Jesus was hated, betrayed, forsaken, scourged, crucified…for the glory set before Him. He was also transfigured, resurrected, ascended, and is seated at the right hand of God.
Though the world may think such Christians insignificant and worthy of pity or scorn … angels—who see ultimate reality from God’s perspective—find them to be objects of intense interest…for they know that these struggling believers are actually the recipients of God’s greatest blessings and honored participants in a great drama at the focal point of universal history. We too may rightly think of our Christian lives as no less privileged and no less interesting to holy angels than [those of]Peter’s readers. (4.)
The angels look at our salvation and think it’s remarkable.
You and I deserve wrath.
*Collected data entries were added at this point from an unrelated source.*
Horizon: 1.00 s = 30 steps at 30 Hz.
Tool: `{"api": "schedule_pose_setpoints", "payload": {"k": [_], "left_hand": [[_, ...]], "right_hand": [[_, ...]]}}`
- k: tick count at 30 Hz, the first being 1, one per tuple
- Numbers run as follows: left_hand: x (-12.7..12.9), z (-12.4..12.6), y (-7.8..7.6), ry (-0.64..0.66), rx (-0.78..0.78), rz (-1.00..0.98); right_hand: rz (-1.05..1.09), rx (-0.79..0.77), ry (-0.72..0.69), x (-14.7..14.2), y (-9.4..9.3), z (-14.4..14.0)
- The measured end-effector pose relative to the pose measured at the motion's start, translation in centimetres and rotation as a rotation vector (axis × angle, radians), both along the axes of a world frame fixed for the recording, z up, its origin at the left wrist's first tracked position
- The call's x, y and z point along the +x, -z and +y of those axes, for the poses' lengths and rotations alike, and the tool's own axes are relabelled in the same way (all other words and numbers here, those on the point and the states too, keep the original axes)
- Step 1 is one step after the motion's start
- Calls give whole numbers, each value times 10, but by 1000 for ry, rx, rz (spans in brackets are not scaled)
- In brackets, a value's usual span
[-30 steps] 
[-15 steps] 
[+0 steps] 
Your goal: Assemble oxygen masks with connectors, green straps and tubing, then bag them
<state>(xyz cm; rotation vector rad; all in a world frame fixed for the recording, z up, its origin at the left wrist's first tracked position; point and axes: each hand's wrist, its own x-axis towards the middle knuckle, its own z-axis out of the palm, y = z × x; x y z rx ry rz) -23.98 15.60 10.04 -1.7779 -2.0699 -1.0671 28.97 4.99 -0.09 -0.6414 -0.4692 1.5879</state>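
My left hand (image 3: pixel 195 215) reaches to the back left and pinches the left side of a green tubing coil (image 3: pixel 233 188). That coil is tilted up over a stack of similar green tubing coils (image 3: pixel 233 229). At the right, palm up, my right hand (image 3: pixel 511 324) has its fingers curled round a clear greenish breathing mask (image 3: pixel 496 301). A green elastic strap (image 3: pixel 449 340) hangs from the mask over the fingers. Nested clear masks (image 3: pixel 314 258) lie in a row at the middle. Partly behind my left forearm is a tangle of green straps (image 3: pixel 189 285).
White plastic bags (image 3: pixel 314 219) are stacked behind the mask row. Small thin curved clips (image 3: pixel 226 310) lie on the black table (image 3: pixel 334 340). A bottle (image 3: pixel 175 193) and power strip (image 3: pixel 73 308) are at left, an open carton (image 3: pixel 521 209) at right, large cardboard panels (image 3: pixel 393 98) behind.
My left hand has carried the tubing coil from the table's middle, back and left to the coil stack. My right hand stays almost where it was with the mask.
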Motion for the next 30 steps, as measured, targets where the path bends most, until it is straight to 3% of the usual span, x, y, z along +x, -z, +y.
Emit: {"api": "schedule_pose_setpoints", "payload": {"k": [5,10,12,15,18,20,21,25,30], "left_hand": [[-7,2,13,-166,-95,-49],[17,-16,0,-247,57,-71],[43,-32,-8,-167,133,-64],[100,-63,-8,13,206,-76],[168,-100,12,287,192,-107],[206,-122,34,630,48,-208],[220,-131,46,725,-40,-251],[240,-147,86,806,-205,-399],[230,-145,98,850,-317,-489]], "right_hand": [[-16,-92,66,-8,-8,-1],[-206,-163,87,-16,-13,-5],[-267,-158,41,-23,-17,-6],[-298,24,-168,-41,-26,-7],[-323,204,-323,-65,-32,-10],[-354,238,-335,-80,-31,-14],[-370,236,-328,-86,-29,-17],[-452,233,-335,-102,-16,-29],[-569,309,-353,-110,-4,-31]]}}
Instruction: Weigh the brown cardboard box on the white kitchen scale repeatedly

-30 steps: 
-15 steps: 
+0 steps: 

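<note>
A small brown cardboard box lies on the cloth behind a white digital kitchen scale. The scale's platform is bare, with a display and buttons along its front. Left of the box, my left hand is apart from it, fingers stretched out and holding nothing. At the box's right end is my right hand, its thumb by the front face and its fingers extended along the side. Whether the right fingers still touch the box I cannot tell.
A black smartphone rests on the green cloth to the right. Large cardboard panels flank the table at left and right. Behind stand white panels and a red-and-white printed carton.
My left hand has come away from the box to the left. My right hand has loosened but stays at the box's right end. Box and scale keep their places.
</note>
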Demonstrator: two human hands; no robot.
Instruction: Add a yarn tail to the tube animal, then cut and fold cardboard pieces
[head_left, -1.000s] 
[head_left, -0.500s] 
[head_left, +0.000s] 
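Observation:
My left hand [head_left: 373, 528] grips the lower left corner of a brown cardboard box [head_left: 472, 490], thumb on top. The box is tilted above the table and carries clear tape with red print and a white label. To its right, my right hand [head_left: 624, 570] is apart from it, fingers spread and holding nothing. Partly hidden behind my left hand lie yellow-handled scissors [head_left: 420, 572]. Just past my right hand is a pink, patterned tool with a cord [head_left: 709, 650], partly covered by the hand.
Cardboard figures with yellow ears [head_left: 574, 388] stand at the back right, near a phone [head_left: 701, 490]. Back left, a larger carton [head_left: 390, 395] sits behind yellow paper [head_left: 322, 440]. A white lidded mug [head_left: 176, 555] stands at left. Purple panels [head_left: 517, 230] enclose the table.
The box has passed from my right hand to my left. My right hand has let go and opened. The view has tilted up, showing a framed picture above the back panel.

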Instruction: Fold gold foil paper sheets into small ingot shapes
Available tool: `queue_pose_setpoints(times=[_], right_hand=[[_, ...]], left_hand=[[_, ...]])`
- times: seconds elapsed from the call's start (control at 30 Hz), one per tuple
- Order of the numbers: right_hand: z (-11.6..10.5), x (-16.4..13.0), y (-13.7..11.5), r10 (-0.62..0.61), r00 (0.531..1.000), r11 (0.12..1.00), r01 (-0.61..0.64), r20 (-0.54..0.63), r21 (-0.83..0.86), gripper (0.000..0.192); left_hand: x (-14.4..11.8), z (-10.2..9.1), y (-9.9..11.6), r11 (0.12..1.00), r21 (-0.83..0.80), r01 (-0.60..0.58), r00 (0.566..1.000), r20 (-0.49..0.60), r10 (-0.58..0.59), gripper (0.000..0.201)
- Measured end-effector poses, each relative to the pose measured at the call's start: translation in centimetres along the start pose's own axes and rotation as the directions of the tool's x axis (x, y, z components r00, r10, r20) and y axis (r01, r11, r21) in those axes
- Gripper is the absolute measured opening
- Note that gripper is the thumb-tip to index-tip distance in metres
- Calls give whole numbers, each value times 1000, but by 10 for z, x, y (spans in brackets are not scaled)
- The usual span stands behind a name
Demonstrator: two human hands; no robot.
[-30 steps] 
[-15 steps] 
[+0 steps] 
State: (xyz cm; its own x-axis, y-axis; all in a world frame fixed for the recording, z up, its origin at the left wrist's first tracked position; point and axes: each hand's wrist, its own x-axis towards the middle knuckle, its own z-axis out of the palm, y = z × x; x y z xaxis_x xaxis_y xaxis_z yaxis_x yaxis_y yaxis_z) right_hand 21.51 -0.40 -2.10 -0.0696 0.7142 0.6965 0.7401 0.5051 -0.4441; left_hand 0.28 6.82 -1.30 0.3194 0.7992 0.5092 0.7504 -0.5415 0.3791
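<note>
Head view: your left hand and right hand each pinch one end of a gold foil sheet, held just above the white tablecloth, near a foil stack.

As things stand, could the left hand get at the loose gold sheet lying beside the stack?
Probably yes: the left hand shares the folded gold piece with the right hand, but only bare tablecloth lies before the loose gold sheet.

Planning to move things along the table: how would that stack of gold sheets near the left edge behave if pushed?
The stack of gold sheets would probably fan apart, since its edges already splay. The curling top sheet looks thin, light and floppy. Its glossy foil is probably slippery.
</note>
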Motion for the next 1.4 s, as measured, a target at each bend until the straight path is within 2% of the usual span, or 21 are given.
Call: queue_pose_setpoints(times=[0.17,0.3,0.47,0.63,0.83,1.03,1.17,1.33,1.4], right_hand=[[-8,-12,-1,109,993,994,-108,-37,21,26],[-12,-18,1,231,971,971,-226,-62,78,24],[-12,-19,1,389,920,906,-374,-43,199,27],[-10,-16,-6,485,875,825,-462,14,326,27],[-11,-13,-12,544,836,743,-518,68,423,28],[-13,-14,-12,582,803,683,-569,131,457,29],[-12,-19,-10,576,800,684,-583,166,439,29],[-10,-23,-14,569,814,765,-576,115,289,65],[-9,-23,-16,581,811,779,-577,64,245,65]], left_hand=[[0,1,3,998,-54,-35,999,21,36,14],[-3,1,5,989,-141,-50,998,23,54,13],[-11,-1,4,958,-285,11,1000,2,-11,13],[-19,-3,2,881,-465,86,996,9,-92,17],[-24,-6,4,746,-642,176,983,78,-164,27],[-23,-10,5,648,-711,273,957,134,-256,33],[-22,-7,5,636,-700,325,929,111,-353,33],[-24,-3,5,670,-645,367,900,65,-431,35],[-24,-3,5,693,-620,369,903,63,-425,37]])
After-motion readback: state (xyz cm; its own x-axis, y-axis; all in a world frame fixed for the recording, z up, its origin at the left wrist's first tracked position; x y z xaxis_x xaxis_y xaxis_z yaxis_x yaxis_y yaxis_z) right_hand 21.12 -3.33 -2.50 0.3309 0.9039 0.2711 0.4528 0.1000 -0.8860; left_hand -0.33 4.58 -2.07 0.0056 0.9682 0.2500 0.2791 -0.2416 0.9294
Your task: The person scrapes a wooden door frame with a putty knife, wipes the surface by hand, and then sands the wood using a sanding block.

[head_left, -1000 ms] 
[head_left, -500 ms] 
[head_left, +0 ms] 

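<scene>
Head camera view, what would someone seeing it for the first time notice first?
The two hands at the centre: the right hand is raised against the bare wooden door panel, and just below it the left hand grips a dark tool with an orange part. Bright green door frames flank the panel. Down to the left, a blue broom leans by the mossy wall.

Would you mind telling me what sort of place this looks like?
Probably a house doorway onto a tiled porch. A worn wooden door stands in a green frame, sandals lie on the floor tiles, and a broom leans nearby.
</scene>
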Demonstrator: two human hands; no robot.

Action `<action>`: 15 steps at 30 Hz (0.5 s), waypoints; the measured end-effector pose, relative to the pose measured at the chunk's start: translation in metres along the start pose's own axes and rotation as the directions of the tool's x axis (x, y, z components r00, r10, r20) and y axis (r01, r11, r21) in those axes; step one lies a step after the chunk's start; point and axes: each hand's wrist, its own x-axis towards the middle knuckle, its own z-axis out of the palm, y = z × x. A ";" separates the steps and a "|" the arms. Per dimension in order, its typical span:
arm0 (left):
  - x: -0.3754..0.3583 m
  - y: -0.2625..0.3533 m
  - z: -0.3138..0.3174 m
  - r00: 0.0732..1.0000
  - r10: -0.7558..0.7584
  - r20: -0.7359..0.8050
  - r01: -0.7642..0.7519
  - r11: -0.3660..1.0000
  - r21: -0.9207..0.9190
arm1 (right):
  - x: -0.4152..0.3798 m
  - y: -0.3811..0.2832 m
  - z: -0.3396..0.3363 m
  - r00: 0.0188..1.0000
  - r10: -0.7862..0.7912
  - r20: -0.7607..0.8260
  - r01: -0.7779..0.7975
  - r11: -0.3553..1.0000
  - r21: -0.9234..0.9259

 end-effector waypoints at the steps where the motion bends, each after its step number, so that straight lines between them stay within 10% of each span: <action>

We’re throwaway people, chosen and grafted in by God.
Christ died for you. He loves you. He forgives you. He calls you, His child. He grants you back-stage passes and front-row seating into His eternal, imperishable, never fading kingdom. So, when you / I suffer, may we be mindful: this life, at best, is a clean bus station and you and I are heading to His eternal kingdom.
- Bruce Wilkinson and Kenneth Boa, Talk Thru the Bible(Nashville: T. Nelson, 1983), 469.
- Wilkinson and Boa, 470.
- Wayne A. Grudem, 1 Peter: An Introduction and Commentary, vol. 17, Tyndale New Testament Commentaries (Downers Grove, IL: InterVarsity Press, 1988), 9–10.
- Wayne A. Grudem, 1 Peter: An Introduction and Commentary, vol. 17, Tyndale New Testament Commentaries (Downers Grove, IL: InterVarsity Press, 1988), 78.